New Stagefright Vulnerability Found, Millions of Android Devices Affected: Report

Security researchers have once again discovered a flaw in Android's Stagefright mediaserver component. In a demonstration, the researchers were able to remotely hack a phone with Stagefright-based exploit. Their finding underscores a vulnerability in millions of Android devices that could be triggered when they are made to visit a specially-crafted webpage.

Israel-based research firm Northbit published a research paper this week in which it claims to have found a "proper" exploit dubbed Metaphor, using a new vulnerability in the Stagefright. The firm's researchers said that they were remotely able to hack a Nexus 5, and have successfully replicated the exploit on a LG G3, Samsung Galaxy S5, and HTC One. According to them, devices running Android 5.0 Lollipop or v5.1, that account for roughly 36 percent of 1.4 billion active devices are vulnerable.

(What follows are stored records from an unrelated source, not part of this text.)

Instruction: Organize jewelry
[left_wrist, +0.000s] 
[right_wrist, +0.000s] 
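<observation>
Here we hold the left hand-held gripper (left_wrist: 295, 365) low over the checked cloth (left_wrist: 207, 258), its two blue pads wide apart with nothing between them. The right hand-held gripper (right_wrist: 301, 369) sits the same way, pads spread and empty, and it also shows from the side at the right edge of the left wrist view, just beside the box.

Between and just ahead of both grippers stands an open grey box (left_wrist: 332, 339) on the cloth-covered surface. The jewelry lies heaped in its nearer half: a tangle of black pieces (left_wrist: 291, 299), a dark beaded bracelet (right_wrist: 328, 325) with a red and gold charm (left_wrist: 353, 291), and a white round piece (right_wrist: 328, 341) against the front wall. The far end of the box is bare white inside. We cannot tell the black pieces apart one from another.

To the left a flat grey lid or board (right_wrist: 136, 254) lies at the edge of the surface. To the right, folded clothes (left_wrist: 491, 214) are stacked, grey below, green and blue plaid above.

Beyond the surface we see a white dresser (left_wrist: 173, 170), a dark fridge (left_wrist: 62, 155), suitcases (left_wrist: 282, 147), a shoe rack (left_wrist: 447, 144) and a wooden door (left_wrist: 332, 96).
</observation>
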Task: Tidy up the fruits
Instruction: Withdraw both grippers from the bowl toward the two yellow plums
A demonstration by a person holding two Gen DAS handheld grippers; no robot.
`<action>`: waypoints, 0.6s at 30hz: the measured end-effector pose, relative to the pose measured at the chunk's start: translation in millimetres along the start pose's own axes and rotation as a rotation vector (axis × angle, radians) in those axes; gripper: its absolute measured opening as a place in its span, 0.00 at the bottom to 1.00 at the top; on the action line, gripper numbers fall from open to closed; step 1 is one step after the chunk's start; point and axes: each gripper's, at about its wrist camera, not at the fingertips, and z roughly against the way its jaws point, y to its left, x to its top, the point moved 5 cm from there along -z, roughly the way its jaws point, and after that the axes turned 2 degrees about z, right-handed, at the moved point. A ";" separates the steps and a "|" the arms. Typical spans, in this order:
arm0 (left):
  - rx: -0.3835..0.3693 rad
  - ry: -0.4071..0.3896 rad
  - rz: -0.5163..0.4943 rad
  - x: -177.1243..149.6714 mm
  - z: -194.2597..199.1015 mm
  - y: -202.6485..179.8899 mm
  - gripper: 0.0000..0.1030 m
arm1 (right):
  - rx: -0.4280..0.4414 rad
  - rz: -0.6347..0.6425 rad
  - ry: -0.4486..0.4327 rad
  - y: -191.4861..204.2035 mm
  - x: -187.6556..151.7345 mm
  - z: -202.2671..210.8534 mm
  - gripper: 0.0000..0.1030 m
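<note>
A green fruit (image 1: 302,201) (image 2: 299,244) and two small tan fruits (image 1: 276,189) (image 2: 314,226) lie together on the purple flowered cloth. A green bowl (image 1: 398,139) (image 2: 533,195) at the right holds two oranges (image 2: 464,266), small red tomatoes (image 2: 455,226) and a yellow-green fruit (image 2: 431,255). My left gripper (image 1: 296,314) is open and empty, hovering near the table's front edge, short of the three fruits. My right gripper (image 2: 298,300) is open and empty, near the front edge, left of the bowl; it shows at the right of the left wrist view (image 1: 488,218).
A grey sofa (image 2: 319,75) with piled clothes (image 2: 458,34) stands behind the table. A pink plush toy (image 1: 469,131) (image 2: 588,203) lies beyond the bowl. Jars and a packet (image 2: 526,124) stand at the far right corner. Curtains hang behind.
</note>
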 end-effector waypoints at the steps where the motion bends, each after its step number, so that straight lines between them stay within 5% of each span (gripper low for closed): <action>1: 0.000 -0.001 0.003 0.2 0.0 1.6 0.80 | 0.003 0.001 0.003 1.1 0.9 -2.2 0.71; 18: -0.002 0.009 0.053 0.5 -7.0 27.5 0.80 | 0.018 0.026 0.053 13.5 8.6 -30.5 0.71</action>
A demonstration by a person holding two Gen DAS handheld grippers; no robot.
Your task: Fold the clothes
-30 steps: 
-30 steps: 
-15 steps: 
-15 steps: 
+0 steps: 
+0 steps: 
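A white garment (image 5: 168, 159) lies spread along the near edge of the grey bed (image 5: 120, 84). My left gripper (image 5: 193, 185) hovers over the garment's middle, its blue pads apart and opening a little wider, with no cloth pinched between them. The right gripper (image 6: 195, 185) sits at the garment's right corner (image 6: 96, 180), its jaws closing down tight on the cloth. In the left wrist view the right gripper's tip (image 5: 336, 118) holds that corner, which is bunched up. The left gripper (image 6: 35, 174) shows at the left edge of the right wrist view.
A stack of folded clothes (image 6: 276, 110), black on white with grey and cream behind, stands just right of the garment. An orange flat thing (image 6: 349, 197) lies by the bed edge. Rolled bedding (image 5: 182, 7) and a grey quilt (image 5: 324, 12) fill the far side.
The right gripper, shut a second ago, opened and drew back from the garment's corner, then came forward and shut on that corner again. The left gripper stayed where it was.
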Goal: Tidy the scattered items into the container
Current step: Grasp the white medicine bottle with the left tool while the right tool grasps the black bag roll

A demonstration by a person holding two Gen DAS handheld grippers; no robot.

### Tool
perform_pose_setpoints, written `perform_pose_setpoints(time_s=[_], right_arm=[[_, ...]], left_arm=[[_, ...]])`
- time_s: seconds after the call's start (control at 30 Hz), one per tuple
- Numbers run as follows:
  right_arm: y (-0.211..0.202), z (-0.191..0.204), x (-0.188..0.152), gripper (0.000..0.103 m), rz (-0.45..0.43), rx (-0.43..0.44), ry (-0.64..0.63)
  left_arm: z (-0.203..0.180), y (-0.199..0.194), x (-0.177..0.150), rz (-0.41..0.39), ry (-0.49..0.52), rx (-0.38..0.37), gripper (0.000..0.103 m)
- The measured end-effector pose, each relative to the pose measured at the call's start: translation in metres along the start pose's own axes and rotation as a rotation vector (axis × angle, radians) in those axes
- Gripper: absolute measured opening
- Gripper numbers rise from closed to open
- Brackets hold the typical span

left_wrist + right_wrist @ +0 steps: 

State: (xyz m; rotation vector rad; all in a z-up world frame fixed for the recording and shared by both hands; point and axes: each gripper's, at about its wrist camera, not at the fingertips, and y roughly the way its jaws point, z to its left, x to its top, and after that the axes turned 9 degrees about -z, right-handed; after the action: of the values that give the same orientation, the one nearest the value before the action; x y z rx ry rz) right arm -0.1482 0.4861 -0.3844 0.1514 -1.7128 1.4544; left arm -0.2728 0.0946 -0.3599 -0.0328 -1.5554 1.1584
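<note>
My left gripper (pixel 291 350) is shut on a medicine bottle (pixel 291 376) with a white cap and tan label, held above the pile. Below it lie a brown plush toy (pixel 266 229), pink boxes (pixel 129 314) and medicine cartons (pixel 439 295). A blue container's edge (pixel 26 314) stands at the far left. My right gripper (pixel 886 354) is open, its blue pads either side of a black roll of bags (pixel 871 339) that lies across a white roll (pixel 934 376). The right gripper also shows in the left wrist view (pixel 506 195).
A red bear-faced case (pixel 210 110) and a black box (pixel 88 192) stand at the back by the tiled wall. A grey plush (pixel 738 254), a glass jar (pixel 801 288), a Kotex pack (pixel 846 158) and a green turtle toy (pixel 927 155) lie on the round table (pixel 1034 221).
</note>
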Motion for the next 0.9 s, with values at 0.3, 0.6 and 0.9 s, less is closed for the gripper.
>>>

In the paper, the researchers have described a three-step process to hijack an Android device. A user is first made to visit a specially-crafted webpage that hosts a video file capable of crashing the mediaserver software on the target handset. The video file resets the mediaserver software and waits for it to restart. After which, a JavaScript on the webpage sends information about the device to the attacker's server, which then generates another video file, sends it to the device, and fetches more information such as the internal state of the device. After this, another video file is sent to the victim's device, and executes a payload of malware, and begins spying.

The exploit attacks the CVE-2015-3864 bug in a "fast, reliable and stealthy" way, says researchers, that bypasses ASLR (address space layout randomization). As you can imagine, for security attackers to be successful in hijacking the device, they need to perform a cascade of operations.

A bug in Stagefright, an Android multimedia library, was first found in July. Google had patched the bug, though security researchers had found flaws in the patch. Stagefright 2.0 was detected in October. It was estimated to affect almost all Android devices on the planet.